BEGIN Data section

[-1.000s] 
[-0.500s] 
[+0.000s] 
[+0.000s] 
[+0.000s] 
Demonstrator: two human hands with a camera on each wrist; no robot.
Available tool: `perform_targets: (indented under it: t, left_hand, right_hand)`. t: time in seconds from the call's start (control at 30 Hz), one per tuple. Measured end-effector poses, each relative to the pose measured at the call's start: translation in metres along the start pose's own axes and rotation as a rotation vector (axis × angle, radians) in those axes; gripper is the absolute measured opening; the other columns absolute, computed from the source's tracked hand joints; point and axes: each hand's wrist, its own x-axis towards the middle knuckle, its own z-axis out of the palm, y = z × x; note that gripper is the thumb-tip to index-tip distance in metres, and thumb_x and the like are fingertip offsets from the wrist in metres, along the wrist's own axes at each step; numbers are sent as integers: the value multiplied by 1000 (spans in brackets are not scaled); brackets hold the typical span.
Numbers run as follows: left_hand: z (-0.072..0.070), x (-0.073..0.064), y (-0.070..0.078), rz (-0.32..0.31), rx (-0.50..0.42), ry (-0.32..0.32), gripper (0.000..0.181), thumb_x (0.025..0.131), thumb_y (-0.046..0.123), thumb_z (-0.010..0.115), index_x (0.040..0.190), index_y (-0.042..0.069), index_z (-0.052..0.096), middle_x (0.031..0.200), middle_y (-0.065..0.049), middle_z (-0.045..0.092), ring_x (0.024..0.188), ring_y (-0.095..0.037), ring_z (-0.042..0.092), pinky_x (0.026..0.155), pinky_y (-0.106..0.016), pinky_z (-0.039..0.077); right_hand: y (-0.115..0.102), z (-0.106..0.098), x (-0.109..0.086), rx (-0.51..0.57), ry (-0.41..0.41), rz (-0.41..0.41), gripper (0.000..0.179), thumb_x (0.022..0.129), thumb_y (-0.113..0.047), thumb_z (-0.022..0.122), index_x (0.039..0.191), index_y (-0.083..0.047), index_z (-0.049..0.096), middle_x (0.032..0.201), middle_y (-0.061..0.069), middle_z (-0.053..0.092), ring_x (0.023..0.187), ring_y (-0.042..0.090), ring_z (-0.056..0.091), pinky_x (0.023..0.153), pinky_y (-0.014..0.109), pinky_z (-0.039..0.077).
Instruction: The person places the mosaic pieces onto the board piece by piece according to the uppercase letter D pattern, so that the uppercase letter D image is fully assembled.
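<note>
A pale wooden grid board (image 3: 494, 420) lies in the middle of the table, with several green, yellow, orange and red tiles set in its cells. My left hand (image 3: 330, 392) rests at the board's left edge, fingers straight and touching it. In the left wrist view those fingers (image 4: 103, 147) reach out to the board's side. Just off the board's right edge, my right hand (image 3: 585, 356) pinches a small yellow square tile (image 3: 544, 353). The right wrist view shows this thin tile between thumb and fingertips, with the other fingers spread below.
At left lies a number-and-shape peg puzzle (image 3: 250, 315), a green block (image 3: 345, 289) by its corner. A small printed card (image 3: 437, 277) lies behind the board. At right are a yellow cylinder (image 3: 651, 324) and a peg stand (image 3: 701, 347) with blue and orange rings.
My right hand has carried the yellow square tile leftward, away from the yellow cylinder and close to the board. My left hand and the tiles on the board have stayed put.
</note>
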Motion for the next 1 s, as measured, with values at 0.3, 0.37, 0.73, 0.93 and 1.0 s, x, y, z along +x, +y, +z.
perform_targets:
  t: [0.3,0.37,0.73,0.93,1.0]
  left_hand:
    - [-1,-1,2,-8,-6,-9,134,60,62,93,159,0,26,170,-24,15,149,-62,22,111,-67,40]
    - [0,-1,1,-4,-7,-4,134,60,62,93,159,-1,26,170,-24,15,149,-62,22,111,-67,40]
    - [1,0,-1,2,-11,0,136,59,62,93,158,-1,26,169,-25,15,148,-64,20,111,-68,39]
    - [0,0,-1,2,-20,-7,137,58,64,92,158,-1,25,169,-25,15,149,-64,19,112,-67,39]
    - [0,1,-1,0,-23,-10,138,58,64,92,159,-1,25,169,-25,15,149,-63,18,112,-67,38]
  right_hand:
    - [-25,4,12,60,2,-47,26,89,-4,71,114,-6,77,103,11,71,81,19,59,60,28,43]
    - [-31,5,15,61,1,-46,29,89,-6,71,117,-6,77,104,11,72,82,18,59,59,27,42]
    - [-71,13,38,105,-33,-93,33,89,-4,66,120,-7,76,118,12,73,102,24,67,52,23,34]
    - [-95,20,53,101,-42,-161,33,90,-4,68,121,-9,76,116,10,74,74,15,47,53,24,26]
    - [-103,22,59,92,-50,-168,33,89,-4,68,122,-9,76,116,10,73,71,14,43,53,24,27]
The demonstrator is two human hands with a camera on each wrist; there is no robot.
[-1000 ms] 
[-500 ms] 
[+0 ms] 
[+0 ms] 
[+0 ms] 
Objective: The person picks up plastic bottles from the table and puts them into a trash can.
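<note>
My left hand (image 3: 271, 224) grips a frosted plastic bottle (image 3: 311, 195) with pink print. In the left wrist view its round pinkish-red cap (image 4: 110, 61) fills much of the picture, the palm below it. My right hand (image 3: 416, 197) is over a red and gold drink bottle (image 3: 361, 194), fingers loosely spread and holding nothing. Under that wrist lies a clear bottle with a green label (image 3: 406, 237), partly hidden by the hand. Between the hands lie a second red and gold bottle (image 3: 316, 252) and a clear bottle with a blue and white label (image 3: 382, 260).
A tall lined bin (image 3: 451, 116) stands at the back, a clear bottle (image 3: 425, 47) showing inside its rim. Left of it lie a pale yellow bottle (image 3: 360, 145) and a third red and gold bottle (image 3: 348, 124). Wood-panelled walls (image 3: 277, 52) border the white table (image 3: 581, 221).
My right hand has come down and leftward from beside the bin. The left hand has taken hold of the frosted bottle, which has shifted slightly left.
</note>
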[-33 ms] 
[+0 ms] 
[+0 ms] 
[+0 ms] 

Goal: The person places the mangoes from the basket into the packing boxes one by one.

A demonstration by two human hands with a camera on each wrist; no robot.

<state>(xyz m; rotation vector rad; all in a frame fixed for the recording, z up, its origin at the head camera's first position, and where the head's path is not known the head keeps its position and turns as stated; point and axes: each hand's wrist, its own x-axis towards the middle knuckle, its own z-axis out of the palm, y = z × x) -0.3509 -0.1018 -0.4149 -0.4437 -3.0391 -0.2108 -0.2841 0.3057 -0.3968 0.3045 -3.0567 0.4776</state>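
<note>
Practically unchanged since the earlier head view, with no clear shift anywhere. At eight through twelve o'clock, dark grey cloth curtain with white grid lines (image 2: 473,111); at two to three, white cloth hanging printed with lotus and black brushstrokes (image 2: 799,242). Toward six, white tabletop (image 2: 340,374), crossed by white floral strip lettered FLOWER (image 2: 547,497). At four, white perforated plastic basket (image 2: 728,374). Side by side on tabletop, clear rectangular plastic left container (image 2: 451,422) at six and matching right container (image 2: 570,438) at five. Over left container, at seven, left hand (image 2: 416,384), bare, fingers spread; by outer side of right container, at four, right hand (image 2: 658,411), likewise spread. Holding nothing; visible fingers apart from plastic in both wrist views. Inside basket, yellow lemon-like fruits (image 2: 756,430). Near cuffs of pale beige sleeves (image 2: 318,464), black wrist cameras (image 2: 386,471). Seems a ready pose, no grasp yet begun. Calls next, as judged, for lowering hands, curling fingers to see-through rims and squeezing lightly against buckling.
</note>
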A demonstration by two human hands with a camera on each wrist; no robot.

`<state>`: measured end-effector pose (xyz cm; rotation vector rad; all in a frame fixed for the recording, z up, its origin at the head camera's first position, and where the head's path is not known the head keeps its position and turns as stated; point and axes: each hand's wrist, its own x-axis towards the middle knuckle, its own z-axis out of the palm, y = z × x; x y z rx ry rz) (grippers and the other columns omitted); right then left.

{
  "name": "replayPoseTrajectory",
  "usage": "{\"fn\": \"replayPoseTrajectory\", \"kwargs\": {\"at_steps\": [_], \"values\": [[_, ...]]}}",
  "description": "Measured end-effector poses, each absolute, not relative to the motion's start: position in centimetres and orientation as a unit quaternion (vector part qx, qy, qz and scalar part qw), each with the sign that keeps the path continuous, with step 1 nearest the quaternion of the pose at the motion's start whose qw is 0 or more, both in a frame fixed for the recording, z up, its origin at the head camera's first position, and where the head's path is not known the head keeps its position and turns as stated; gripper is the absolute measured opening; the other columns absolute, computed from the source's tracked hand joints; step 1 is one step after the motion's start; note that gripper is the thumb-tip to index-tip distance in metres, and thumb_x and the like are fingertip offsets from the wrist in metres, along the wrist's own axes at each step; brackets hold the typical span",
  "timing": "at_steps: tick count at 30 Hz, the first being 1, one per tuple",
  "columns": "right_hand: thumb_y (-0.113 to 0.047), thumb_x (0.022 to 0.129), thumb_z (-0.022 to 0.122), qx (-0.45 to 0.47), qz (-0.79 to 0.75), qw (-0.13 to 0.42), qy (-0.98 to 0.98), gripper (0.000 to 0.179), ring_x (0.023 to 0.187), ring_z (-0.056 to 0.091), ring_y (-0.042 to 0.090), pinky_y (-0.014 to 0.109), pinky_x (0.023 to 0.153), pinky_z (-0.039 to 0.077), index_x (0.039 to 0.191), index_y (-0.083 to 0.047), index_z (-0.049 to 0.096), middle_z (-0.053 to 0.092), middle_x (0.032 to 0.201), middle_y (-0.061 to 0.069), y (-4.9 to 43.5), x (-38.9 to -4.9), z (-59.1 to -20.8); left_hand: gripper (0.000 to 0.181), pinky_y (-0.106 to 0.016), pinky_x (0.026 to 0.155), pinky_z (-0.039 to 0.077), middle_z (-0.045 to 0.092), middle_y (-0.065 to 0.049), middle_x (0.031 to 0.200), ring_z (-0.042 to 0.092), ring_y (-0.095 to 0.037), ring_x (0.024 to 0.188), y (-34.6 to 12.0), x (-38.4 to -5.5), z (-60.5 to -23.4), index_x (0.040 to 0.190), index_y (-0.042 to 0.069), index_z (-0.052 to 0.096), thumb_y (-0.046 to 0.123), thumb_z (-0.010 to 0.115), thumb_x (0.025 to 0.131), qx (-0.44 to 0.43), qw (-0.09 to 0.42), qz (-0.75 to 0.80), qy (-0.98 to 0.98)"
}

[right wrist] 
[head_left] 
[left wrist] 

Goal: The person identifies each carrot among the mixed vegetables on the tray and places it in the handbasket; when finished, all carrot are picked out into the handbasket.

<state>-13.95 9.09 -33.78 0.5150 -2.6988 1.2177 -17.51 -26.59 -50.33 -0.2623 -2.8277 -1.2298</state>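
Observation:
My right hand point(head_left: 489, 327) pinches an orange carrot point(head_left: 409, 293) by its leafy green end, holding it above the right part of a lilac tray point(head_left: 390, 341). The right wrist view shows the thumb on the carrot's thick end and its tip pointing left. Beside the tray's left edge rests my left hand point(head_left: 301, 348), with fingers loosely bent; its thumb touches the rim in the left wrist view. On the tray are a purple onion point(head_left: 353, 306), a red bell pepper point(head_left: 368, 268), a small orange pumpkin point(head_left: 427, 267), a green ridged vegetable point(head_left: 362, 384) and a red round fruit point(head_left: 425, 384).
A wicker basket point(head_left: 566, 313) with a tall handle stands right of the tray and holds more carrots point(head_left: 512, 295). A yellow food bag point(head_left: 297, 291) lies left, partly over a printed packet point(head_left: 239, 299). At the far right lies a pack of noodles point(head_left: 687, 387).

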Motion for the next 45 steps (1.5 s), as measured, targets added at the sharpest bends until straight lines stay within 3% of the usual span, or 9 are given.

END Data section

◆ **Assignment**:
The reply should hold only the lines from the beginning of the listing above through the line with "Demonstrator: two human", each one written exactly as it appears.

◆ **Solved exercise**:
[-1.000s] 
[-0.500s] 
[+0.000s] 
[+0.000s] 
[+0.000s] 
Demonstrator: two human hands with a camera on each wrist; no robot.

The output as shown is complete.